WORK REQUEST: Transcribe, verbatim, every line from the start of the entries through the line that contains "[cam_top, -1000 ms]"; include both boundary lines and omit all others.
DATA TO PROCESS START
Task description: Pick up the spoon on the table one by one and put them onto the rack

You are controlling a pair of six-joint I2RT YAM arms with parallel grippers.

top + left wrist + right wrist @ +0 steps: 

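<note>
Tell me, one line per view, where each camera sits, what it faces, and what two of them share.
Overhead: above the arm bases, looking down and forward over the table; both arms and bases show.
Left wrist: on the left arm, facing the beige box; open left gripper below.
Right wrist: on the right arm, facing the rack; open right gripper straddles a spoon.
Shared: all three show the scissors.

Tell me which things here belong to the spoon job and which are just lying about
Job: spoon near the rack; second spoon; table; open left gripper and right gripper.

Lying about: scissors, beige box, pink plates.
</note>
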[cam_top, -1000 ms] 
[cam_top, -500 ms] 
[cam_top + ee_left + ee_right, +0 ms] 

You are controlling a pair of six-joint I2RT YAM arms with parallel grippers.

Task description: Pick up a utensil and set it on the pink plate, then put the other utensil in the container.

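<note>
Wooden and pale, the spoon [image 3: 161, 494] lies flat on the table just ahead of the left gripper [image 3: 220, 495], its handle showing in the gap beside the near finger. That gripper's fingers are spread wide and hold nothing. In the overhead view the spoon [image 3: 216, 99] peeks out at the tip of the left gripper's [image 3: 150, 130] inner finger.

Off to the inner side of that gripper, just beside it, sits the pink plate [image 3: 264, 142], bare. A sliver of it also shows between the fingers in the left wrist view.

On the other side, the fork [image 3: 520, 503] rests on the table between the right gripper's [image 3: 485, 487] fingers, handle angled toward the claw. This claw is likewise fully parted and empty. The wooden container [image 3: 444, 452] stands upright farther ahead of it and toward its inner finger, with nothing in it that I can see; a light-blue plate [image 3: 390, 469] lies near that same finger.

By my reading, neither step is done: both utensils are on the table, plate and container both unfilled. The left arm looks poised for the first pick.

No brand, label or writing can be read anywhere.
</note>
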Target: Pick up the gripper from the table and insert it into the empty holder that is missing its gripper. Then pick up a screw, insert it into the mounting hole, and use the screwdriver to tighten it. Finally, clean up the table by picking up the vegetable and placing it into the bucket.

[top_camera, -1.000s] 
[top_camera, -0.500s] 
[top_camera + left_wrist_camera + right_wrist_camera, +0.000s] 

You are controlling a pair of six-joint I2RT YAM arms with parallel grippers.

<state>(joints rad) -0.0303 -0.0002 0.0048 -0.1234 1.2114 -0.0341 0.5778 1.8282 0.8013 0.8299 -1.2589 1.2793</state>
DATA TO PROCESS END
SOLUTION BELOW:
Task description: Pick up the spoon on the table one by one and put them onto the rack

You are controlling a pair of six-joint I2RT YAM arms with parallel grippers.

top + left wrist + right wrist @ +0 steps: 

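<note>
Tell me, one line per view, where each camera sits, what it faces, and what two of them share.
Overhead: above the arm bases, looking down and forward over the table; both arms and bases show.
Left wrist: on the left arm, facing the beige box; open left gripper below.
Right wrist: on the right arm, facing the rack; open right gripper straddles a spoon.
Shared: all three show the scissors.

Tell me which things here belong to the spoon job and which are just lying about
Job: spoon near the rack; second spoon; table; open left gripper and right gripper.

Lying about: scissors, beige box, pink plates.
</note>
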[cam_top, -1000 ms] 

That is the entire output.